A SHOPKEER turned drug dealer told Gardaí “I’m f**ked now” when they walked in on him in the kitchen of his small grocery shop in St Mary’s Park, preparing over €208,000 worth of cocaine in mixing bowls.
Surrounded by white powder, weighing scales, a blender, and mixing bowls, Declan Sheehy told Gardaí the cocaine was his.
The 58-year-old father for four also admitted he owned €58,000 cash found by Gardaí in a couch at the shop and at his home, €51,000 of which was deemed by the court to be the proceeds of crime.
Sheehy, of Janemount Park, Corbally, who was using his family’s fourth generation grocery shop as a cocaine mixing factory, was jailed for seven and half years with the final 18 months suspended.
“It’s a shocker that a small business in Limerick City, which was run by the accused’s family for four generations, wound up being a front for the distribution and sale and supply of cocaine,” said sentencing judge Tom O’Donnell.
“This was in an area blighted by drugs and here is someone who might be considered an upstanding member of society who was openly running a nefarious business,” the judge said.
The judge said that Sheehy admitted owning the drugs “and that makes him the main (player) in this”.
“I have no doubt he knows the damage it (cocaine) causes, and he has contributed to it.”
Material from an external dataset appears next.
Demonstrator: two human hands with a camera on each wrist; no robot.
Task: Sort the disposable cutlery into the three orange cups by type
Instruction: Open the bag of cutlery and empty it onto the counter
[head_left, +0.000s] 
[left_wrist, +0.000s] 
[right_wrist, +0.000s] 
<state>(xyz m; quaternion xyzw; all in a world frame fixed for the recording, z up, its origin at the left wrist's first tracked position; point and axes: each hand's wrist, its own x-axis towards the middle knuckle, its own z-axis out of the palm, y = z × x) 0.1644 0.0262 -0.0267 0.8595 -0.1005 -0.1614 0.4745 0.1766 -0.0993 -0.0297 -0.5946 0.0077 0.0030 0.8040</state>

Acting on a tip off, members of the Limerick Garda Divisional Drug Unit raided Sheehy’s shop at St Mary’s Park and found him alone in the kitchen mixing cocaine on November 21, 2022.
When Gardaí asked Sheehy who owned the drugs, he replied: “It’s mine, I’m f**ked now, it’s cocaine.”
Sheehy told Gardaí he inherited the shop in St Mary’s Park from his mother, who got it from her mother. He had been running it for the past 20 years.
He told Gardaí the shop was paying him an annual salary of around €30,000.
Garda Adrian Cahill, of the Garda Drug Unit, told the court: “I believe he (Sheehy) was running his own wholesale distribution business from his back kitchen and benefitting from it.”
He said Sheehy showed signs of wealth and that there was no mortgage on his home or his shop, and he was the outright owner of both properties.
The court heard Sheehy had a number of previous convictions, including his last one in June 2004, after he pleaded guilty to one count of violent disorder and received three years in jail for his involvement in a “pitched battle” between feuding rivals outside a fast food restaurant.
During the melee, a variety of weapons – including a golf club, a steering lock, and a snooker cue – were used outside the former Supermacs outlet on Limerick’s Ennis Road.
Sheehy also had convictions for public order matters, as well as for a historic conviction in 1985, when he was 18, for aggravated burglary, for which he was jailed for seven years.
Represented by senior counsel Michael Bowman and junior counsel Pat Barriscale, Sheehy was co-operative with Gardaí and facilitated them in searching his shop and his home, and admitted to all offences, it was heard.
Sheehy pleaded guilty to two counts of possession of cocaine for sale or supply, two counts of possessing cash suspected of being the proceeds of crime, and to possessing articles said to be drug paraphernalia.
As well as receiving six years in jail on one of the cocaine charges, Sheehy was given two concurrent five-year terms, in respect of one of the proceeds of crime charges and the drug paraphernalia charge. The other charges were taken into consideration.
When Sheehy was initially charged in court in November 2022, Gardaí gave evidence that he was then “heavily involved in the sale and supply of drugs in Limerick”.